Network Architecture

Introduction

_images/architecture.svg

Federated Machine Learning is a distributed machine learning approach. In its simplest form it is composed of one Coordinator and a set of Participants.

The Coordinator is responsible for keeping any state required for the machine learning task, orchestrate the machine learning task across a set of Participants, and perform the Aggregation of the individual updates returned by the Participants.

The Participants are mostly stateless processes that receive from the Coordinator a global model and the machine learning task to execute. Once they finish executing the machine learning task they return the updated model to the Coordinator.

Federated Machine Learning Flow

  1. Instantiate a Coordinator with the task to execute the number of clients required and the number of rounds to perform (and any other relevant information)

# warning: updated since time of writing - do not attempt to run!
$ xain-coordinator fashion_mnist_100p_IID_balanced --clients=20 --rounds=50
  1. Instantiate the Participants with the Coordinator address. If the Coordinator is not reachable just periodically try to reconnect.

# warning: updated since time of writing - do not attempt to run!
$ xain-client ec2-198-51-100-1.compute-1.amazonaws.com --port=5000
  1. Rendezvous

  2. Once all necessary Participants are connected, start a round:
    1. Coordinator sends global model

    2. Participants run the training

    3. Participants send the updates (and any other relevant information)

  3. Coordinator completes a round:
    1. Wait for all Participants updates

    2. Run the Aggregation on the individual updates

    3. Repeat 4 and 5

  4. If any Participant gets disconnected during a round:
    1. Wait for new Participants to come back online until the necessary number of clients is met

    2. Resume the task

  5. Once all rounds are completed the Coordinator can just exit

Coordinator

This section discusses the design and implementation details of the Coordinator.
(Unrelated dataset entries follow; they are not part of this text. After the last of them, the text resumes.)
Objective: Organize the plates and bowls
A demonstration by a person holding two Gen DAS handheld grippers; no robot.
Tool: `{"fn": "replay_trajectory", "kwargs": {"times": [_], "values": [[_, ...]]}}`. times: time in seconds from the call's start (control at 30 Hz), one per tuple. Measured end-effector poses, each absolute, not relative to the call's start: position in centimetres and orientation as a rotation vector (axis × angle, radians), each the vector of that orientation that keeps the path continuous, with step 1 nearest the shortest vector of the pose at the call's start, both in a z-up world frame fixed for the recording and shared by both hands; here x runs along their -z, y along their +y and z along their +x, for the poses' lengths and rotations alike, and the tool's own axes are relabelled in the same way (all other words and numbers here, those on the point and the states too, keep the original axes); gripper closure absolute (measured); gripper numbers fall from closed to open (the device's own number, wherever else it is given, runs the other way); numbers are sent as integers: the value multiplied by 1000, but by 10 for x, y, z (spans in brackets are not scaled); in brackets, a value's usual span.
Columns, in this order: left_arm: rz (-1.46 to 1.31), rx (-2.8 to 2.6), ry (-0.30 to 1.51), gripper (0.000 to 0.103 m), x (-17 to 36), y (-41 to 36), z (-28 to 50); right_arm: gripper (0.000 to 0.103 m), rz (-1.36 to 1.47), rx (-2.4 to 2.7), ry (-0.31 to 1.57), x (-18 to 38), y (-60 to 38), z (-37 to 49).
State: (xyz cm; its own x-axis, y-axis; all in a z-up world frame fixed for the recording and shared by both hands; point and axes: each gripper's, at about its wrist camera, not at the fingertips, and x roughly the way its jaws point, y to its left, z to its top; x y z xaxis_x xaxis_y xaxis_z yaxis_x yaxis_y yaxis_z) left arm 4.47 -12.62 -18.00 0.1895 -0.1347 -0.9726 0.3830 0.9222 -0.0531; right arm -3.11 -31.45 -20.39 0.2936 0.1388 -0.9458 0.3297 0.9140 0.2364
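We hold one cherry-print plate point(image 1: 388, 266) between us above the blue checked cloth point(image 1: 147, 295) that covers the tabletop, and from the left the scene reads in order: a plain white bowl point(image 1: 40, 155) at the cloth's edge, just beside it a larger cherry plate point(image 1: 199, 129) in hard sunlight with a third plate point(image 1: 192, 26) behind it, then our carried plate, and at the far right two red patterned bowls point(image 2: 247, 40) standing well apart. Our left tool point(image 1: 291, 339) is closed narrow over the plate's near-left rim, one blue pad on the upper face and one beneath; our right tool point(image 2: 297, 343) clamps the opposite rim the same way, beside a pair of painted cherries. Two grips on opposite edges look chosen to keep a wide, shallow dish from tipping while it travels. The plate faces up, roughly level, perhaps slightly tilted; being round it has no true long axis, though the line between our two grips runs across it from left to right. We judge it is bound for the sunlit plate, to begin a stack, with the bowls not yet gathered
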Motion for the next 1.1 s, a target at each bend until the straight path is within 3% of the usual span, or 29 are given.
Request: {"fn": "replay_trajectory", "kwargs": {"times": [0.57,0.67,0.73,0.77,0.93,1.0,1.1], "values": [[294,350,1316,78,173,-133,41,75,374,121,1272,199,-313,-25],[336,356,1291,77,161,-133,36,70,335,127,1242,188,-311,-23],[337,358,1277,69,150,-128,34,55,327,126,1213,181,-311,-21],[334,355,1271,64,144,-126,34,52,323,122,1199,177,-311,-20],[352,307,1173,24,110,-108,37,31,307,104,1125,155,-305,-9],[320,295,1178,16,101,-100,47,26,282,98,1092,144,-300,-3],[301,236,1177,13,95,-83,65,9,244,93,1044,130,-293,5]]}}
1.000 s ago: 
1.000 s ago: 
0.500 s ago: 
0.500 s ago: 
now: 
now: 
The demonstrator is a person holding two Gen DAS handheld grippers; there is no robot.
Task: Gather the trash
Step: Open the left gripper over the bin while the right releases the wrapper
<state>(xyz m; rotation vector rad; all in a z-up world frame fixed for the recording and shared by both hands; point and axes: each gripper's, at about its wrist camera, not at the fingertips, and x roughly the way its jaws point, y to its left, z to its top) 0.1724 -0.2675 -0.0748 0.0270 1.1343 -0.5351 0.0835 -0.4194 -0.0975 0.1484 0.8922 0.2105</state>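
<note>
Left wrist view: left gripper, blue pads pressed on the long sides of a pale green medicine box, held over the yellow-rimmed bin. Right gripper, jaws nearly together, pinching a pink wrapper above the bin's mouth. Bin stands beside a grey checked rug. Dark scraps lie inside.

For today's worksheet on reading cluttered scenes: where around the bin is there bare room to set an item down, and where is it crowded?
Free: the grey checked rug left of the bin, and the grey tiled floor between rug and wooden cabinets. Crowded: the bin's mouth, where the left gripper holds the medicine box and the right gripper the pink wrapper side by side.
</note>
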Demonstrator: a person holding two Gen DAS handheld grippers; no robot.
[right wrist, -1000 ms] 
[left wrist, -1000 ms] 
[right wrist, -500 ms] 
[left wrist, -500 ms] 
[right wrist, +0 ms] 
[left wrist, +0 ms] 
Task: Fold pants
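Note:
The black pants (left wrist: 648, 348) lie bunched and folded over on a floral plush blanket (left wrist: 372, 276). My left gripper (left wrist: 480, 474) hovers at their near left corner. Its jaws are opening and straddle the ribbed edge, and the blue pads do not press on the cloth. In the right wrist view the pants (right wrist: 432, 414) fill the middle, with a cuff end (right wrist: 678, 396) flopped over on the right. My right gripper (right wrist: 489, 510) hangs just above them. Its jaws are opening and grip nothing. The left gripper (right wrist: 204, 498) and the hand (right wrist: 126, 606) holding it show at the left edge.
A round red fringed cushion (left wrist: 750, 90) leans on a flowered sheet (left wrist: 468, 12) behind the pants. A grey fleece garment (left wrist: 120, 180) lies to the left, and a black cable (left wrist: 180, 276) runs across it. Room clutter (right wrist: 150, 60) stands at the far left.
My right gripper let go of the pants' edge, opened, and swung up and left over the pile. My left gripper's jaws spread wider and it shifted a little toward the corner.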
Requirements and Assumptions:

  • We need a bi-direction communication channel between Participants and Coordinator.

  • There is no need for Participant to Pariticipant communication.

  • The Pariticipants run on the client infrastructure. They should have low operation overhead.

  • We need to be agnostic of the machine learning framework used by the clients.

  • Keep in mind that the Coordinator may need to handle a large number of Participants.

Features that need to be provided by the Coordinator:

  • Ability for Participants to register with it.

  • Ability for Participants to retrieve the global model.

  • Ability for Participants to submit their updated model.

  • Ability for the Coordinator to orchestrate the training.

  • Ability to keep track of the liveness of Participants.

gRPC and Protobuf

For the networking implementation we are using gRPC and for the data serialization we are using protobuf.

The Coordinator is implemented as a gRPC service and provides 3 main methods.

A Rendezvous method that allows Participants to register with a Coordinator. When handling this call the Coordinator may create some state about the Participant in order to keep track of what the Participant is doing.

A StartTrainingRound method that allows Participants to get the current global model as well as signaling their intent to participate in a given round.

An EndTrainingRound method that allows Participants to submit their updated models after they finished their training task.

In order to remain agnostic to the machine learning framework Participants and Coordinator exchange models in the form of numpy arrays. How models are converted from a particular machine learning framework model into numpy arrays are outside the scope of this document. We do provide the xain-proto python package that performs serialization and deserialization of numpy arrays into and from protobuf.

gRPC Implementation Challenges

1. Keeping track of Participant liveness

The coordinator is responsible for keeping track of its connected participants that may be performing long running tasks. In order to do that the coordinator needs to be capable to detect when a client gets disconnected. This does not seem to be easy to achieve with gRPC (at least not with the Python implementation).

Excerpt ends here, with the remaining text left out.